Propertybase focuses on real estate CRM and sales pipeline management for agents and brokerages rather than landlord operations.
Realtor.com's API provides listing and property data for home search and valuation tools rather than active property management.
CoStar specializes in commercial real estate analytics and market data, suited to investors and commercial brokers over residential landlords.
Frequently asked questions
Does Buildium offer a free trial with API access?
Buildium's free trial does not include API access. You need at minimum the Essential plan to generate API credentials under Administration → Application Program Interface. Contact Buildium sales if you want to evaluate the API before committing to a paid plan.
Can I write data back to Buildium through the API, or is it read-only?
The Buildium API supports both reading and writing. You can create maintenance requests, update tenant records, post journal entries, and record payments through POST and PUT endpoints. Use the buildiumPost helper from lib/buildium.ts for write operations, always sending JSON with the Content-Type header set to application/json.

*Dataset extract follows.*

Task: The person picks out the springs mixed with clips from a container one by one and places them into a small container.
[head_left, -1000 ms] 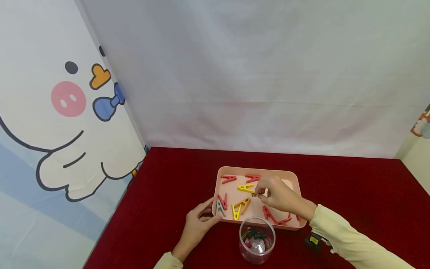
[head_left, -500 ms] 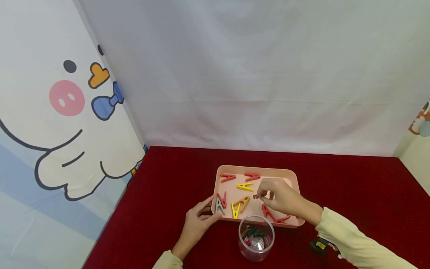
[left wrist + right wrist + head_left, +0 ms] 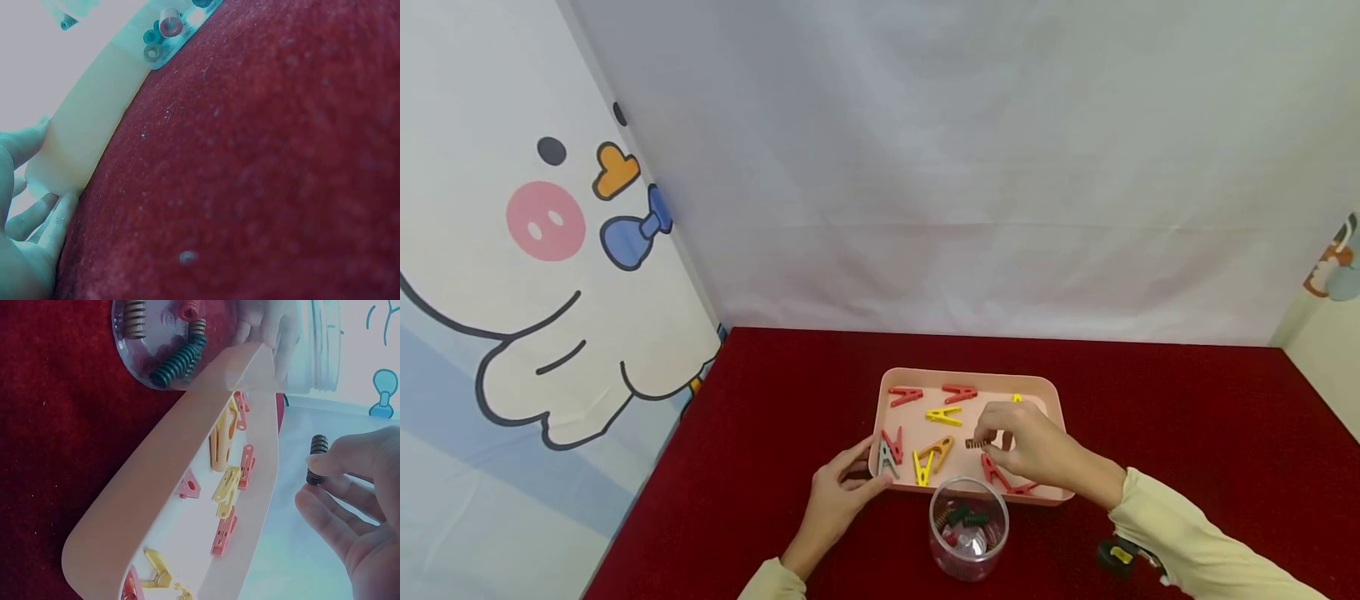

How do I connect Bolt.new to Buildium without exposing my API credentials?
Store your BUILDIUM_CLIENT_ID and BUILDIUM_CLIENT_SECRET in a .env.local file for development, and in your hosting provider's environment variables for production (Netlify Site Configuration → Environment Variables or Bolt Cloud's Secrets panel). All API calls must go through server-side Next.js API routes — never call the Buildium API directly from client-side React components.
Can Buildium webhooks work in Bolt's preview?
No — Bolt's WebContainer runs entirely in the browser and cannot receive incoming HTTP connections. Webhooks require a publicly accessible URL. Deploy to Netlify or Bolt Cloud first, then register your deployed URL as the webhook endpoint in Buildium's Administration settings. During development, test webhook handlers by sending mock POST requests manually.
What's the difference between /rentals and /associations in the Buildium API?
Buildium separates residential rental properties (single-family homes, apartments, multi-family buildings) from association properties (condominiums, HOA-managed communities). If you manage rentals, use the /rentals endpoints. If you manage HOAs or condominiums, use the /associations endpoints. Mixed-portfolio managers need to query both and merge the results.